Third, the assistant assumes that the truncated process line (PID 373) is benign. The output cuts off at 1..., which could be the beginning of a process path, a memory address, or a timestamp. The assistant does not re-run the command to get the full output, suggesting a willingness to accept partial information and move on.

The Broader Arc

This message sits at a transition point in the larger narrative. The previous chunk (Chunk 0 of Segment 8) was about resolving OOM failures in low-RAM instances through dynamic hardware-aware configuration. The current chunk (Chunk 1) is about the shift from hardcoded thresholds to a data-driven experimental system for automatic hardware discovery. The Norway instance's failure at 41.32 proofs/hour — below the 50 minimum — was a key data point that triggered this strategic pivot. The US instance, if it succeeds or fails, will provide another data point.

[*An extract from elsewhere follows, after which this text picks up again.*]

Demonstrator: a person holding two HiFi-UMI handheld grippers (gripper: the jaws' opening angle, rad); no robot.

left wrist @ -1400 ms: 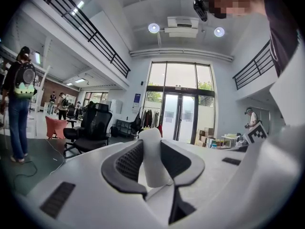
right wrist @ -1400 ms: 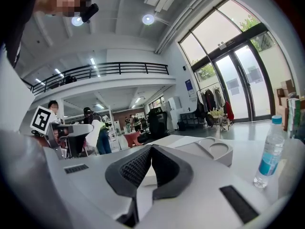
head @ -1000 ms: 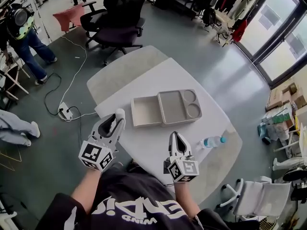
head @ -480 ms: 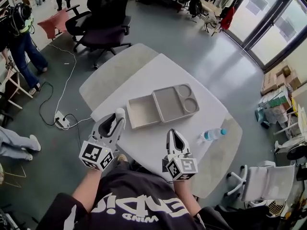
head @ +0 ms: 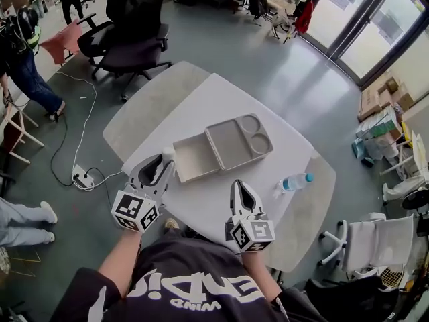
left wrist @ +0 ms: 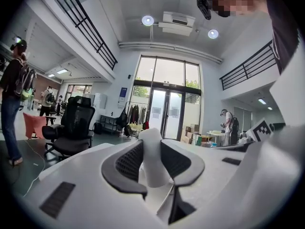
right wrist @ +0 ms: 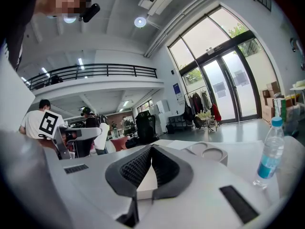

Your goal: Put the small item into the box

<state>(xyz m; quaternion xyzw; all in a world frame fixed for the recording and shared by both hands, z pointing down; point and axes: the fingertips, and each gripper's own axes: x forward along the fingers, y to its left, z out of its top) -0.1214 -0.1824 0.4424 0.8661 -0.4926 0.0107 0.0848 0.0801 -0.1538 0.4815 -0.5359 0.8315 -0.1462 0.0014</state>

In this light, message [msg 1100] is not just a routine health check. It is the first step in gathering empirical data about the 2× RTX 3090 configuration. Will it meet the 50 proofs/hour threshold? Will it suffer from OOM like the BC Canada instance? The answers to these questions will shape the future of the deployment pipeline. For now, the assistant can only confirm that the instance is alive, the tunnel is up, and the work has begun. The rest is a waiting game.

Conclusion

Message [msg 1100] is a masterclass in operational pragmatism. It demonstrates how an experienced operator navigates the friction of remote infrastructure — diagnosing a host key failure, applying a standard workaround, and extracting maximum signal from a single SSH command. The output, while partial, provides enough information to confirm that the new US instance is healthy and progressing through its lifecycle. In the broader context of the proving system's evolution, this message represents a quiet but necessary step: the moment between fixing a bug and gathering the data that will inform the next generation of the deployment strategy.